Nombreux sont ceux qui choisissent également cette journée pour réciter le Rosaire, méditer les mystères de la vie du Christ ou prendre un temps de silence devant une statue ou une icône de la Vierge.
Honorer la Vierge Marie chez soi pour l’Assomption
L’Assomption est aussi une invitation à vivre cette fête à la maison. Beaucoup de familles profitent de cette journée pour aménager ou fleurir leur coin prière, allumer une bougie de dévotion, réciter un chapelet ou installer une belle représentation de la Vierge Marie.

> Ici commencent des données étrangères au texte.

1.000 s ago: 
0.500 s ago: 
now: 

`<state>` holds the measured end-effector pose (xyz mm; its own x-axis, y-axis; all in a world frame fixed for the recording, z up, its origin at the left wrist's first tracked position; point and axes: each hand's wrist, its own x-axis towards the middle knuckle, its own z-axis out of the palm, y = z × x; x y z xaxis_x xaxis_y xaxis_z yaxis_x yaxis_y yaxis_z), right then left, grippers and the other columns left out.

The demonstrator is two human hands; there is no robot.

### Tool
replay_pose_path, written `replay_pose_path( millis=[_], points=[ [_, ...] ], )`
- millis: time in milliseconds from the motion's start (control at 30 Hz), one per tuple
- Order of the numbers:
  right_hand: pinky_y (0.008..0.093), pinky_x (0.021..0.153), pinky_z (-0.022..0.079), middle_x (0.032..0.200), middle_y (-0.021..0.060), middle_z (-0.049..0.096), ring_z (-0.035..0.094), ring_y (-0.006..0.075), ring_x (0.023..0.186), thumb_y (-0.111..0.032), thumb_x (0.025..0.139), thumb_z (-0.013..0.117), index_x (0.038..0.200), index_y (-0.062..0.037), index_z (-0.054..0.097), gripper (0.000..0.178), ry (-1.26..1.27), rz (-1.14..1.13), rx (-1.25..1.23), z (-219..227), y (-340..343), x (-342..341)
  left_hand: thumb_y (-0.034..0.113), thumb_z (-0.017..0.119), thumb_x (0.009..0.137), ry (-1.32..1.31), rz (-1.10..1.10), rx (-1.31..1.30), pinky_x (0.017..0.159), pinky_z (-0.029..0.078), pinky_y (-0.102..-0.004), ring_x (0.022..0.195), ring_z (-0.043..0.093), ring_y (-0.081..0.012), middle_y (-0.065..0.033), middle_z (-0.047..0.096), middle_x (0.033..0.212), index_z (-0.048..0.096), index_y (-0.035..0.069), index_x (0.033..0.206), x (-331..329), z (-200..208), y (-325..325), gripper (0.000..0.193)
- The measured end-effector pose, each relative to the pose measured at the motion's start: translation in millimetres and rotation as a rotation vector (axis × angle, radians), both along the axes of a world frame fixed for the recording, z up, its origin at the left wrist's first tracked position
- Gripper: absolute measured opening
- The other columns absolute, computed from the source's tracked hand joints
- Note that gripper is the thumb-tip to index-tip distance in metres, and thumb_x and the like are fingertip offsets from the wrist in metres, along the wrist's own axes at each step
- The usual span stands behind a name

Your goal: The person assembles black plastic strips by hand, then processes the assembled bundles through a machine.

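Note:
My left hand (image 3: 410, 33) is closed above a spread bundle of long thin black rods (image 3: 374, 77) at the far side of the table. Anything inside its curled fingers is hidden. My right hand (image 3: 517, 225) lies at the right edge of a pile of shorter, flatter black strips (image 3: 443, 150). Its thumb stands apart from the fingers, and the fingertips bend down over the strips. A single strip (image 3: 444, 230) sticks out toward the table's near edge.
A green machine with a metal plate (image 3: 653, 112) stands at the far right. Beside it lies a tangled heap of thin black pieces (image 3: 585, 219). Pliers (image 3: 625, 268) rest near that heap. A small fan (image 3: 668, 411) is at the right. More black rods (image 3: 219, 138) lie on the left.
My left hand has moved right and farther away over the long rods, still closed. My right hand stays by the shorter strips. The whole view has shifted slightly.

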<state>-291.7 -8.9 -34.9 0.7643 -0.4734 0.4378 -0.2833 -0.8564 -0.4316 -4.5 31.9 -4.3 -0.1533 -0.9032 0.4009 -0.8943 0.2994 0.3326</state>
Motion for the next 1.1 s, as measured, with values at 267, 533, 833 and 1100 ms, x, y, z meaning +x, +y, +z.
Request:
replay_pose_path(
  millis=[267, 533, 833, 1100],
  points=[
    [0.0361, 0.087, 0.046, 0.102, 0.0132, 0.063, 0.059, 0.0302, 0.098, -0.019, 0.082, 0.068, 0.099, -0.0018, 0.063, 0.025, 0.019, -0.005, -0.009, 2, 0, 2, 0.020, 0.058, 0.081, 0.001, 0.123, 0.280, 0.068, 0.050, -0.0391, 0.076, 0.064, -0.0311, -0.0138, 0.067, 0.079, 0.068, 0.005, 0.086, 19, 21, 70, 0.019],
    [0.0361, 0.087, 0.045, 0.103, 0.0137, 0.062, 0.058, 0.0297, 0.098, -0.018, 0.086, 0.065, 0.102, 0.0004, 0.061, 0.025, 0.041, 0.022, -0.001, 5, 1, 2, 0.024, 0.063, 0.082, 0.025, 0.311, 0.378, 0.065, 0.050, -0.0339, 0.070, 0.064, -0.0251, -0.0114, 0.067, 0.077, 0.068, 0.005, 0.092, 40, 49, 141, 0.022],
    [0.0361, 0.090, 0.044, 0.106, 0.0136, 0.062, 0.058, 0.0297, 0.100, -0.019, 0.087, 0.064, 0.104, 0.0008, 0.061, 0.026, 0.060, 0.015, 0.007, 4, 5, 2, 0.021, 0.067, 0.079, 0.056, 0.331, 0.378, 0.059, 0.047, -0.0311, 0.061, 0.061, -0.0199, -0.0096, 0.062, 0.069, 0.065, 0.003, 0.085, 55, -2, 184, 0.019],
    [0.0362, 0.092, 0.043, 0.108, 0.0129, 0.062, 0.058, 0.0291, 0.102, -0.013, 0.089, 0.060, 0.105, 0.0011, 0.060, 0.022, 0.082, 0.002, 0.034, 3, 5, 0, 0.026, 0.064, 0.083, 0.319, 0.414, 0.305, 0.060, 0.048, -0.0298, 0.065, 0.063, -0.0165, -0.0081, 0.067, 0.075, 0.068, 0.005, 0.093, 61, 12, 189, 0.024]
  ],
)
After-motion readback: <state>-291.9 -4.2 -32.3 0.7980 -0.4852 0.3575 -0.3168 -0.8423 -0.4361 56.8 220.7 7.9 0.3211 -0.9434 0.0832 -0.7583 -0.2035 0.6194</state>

Ces gestes simples permettent de prolonger la célébration de cette grande fête tout au long de l’année
Joyeuse journée en cette fête de l’Assomption.
– Solennité de l’Assomption de la Vierge Marie, patronne principale de la France–
Écrit par fred dans Année liturgique, Ecritures, Enseignement, Saints et Saintes

Aujourd’hui la Vierge Marie monte, glorieuse, dans le ciel. Elle met le comble à la joie des anges et des saints. C’est elle, en effet, dont la simple parole de salutation a fait exulter l’enfant encore enfermé dans le sein maternel (Lc 1,44). Quelle a dû être l’exultation des anges et des saints, lorsqu’ils ont pu entendre sa voix, voir son visage, et jouir de sa présence bénie ! Et pour nous, frères bien-aimés, quelle fête dans son Assomption glorieuse, quelle cause d’allégresse et quelle source de joie aujourd’hui ! La présence de Marie illumine le monde entier, tellement le ciel resplendit, irradié par l’éclat de la Vierge toute sainte. C’est donc à bon droit que résonne dans les cieux l’action de grâce et la louange. Mais nous…, dans la mesure où le ciel exulte de la présence de Marie, n’est-il pas raisonnable que notre monde d’ici-bas pleure son absence ? Mais non, ne nous plaignons pas, car nous n’avons pas ici-bas de cité permanente (He 13,14) ; nous cherchons celle où la Vierge Marie est parvenue aujourd’hui. Si nous sommes déjà inscrits au nombre des habitants de cette cité, il convient aujourd’hui de nous souvenir d’elle…, de partager sa joie, de participer à cette allégresse qui réjouit aujourd’hui la cité de Dieu ; elle retombe aujourd’hui en rosée sur notre terre. Oui, elle nous a précédés, notre reine, elle nous a précédés et elle a été reçue avec tant de gloire que nous pouvons, nous ses humbles serviteurs, suivre notre souveraine en toute confiance en criant [avec l’Épouse du Cantique des Cantiques] : « Entraîne-nous à ta suite. Nous courrons à l’odeur de tes parfums ! » (Ct 1,3-4 LXX) Voyageurs sur la terre, nous avons envoyé en avant notre avocate…, mère de miséricorde, pour plaider efficacement notre salut.
Saint Bernard (1091-1153), moine cistercien et docteur de l’Église.